La modificación, que surge tras el mediático caso de la profesora de Antofagasta María Angélica Ojeda, propone que los pensionados puedan retirar un porcentaje de sus fondos de su AFP para pagar deudas habitacionales, algo que no convence al Ejecutivo.

“En todas estas propuestas hay que ser muy cuidadoso, porque lo más importante de los sistemas de seguridad social es garantizarles a los adultos mayores que tengan protección en momentos especiales, de vejez, de enfermedad”, comenzó argumentando Monckeberg.

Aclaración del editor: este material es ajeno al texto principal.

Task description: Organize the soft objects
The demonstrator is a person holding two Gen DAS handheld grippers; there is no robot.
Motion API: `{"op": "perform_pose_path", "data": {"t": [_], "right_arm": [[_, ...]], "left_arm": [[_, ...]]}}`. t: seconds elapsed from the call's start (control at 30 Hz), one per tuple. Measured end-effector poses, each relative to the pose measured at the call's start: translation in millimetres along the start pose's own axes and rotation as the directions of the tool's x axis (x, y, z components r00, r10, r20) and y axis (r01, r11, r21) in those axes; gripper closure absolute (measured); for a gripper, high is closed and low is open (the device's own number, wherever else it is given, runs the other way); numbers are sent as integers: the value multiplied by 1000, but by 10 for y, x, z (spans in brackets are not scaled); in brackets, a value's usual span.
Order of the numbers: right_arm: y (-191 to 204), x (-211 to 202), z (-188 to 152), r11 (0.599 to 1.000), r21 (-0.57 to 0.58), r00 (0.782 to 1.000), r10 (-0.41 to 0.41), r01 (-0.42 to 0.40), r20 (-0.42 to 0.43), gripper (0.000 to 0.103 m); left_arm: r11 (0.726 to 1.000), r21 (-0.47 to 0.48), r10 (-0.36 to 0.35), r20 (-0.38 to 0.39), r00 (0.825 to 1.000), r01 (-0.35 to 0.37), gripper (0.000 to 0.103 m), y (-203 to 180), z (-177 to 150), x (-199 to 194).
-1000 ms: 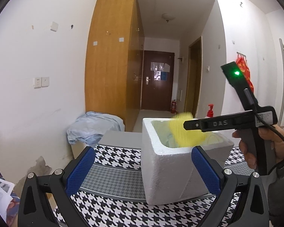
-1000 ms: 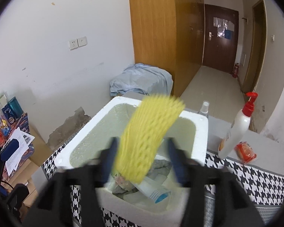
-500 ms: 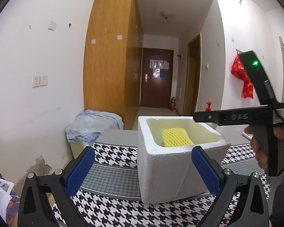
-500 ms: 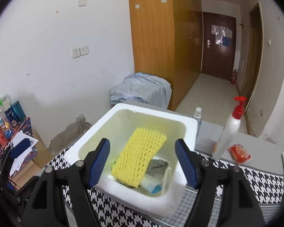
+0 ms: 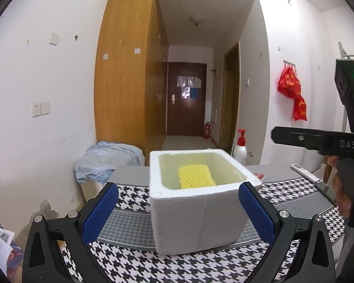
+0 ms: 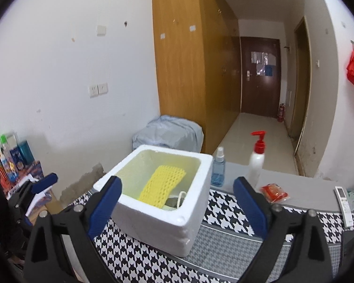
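A yellow foam net [image 5: 195, 175] [image 6: 162, 186] lies inside the white foam box [image 5: 195, 221] [image 6: 162, 226] on top of other items. The box stands on a houndstooth mat. My left gripper [image 5: 177, 208] is open and empty, just in front of the box. My right gripper [image 6: 177, 199] is open and empty, above and in front of the box. In the left wrist view the right gripper's body shows at the right, held by a hand. The other items in the box are mostly hidden.
A red-pump white bottle [image 6: 256, 162], a small blue spray bottle [image 6: 218, 168], a red packet [image 6: 273, 192] and a remote [image 6: 344, 202] lie behind and right of the box. A blue cloth bundle [image 5: 106, 160] sits at back left. Bottles crowd the far left [image 6: 9, 158].
The yellow foam net left my right gripper and dropped into the box. My right gripper has drawn back and up, to the right. My left gripper has shifted slightly.
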State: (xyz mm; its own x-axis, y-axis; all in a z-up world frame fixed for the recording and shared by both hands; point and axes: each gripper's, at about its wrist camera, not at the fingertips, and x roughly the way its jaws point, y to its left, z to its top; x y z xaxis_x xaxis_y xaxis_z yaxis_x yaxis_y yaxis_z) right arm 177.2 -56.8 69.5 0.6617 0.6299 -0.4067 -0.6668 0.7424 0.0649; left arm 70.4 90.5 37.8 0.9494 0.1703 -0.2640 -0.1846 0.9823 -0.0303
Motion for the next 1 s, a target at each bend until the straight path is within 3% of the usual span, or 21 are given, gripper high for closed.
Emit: {"op": "perform_pose_path", "data": {"t": [0.47, 0.63, 1.0], "right_arm": [[-122, -580, -223, 999, 14, 991, -50, 48, 121, 1], [-93, -760, -353, 998, -1, 983, -63, 64, 171, 0], [-90, -918, -754, 982, 46, 956, -189, 183, 223, 0]], "left_arm": [[999, 24, -37, 17, 999, 37, 1, -342, 78, -90], [1000, 16, -27, 55, 998, 26, 1, -387, 52, -150], [999, 34, 11, 111, 994, -15, 1, -516, -169, -236]]}}
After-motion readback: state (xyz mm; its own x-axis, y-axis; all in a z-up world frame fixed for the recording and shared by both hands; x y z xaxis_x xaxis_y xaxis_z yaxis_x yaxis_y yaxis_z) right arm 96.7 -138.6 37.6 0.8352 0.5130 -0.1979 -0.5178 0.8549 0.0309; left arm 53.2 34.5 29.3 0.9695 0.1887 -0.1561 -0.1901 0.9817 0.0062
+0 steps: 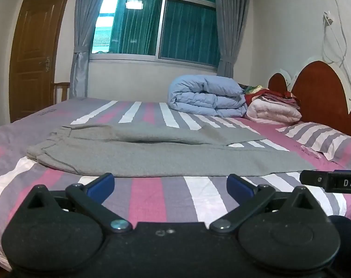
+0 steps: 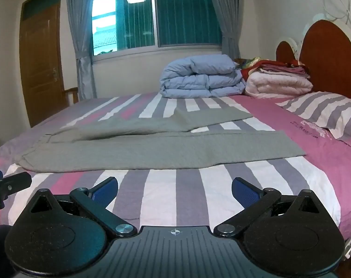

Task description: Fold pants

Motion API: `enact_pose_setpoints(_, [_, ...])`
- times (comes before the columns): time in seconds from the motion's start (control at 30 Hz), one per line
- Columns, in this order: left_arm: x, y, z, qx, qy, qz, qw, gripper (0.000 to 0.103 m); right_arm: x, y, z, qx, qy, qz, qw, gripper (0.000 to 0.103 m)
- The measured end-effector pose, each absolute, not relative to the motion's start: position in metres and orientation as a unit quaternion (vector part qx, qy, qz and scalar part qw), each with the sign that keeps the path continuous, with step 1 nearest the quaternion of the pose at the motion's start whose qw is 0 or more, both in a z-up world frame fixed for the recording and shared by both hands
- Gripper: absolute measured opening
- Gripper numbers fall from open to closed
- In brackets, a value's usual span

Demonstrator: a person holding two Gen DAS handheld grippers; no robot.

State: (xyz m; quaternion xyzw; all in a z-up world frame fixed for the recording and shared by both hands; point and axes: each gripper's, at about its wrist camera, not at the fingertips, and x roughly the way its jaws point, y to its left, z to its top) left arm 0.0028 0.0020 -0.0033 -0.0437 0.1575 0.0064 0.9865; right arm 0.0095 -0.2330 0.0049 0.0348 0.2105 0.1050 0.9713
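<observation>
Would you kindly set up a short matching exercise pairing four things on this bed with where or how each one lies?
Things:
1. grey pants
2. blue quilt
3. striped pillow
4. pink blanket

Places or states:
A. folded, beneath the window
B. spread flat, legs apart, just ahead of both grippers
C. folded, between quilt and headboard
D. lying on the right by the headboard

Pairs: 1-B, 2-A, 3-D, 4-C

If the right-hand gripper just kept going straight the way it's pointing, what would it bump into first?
Most likely the striped bedsheet. The right gripper is open and empty, angled slightly down over bare sheet, just short of the near edge of the grey pants. A shallower path might meet that edge first; depth is hard to judge here.
</observation>
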Motion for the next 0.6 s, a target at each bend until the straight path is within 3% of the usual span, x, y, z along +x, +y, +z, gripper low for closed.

El secretario de Estado continuó apuntando a la “experiencia” que habían dejado la aplicación de políticas similares en otros países, señalando que “en la gran mayoría de los casos ha terminado desprotegiendo al trabajador (…) En Perú se permitió aquello, rápidamente se sacaron las platas de las pensiones de forma masiva, se usaron para otros fines y hoy día hay un problema serio, donde muchas pensiones son bajísimas o no hay recursos para ellas”.

Por último, el ministro aseguró que pagar deudas “no se puede hacer a costa de las pensiones, la plata que un trabajador logra juntar para pensionarse es para garantizarle que tenga una pensión lo más digna posible, y la misión de nosotros como Gobierno, con nuestra reforma de pensiones, es mejorarle la pensión a millones de chilenos que hoy día no tienen esa pensión digna”.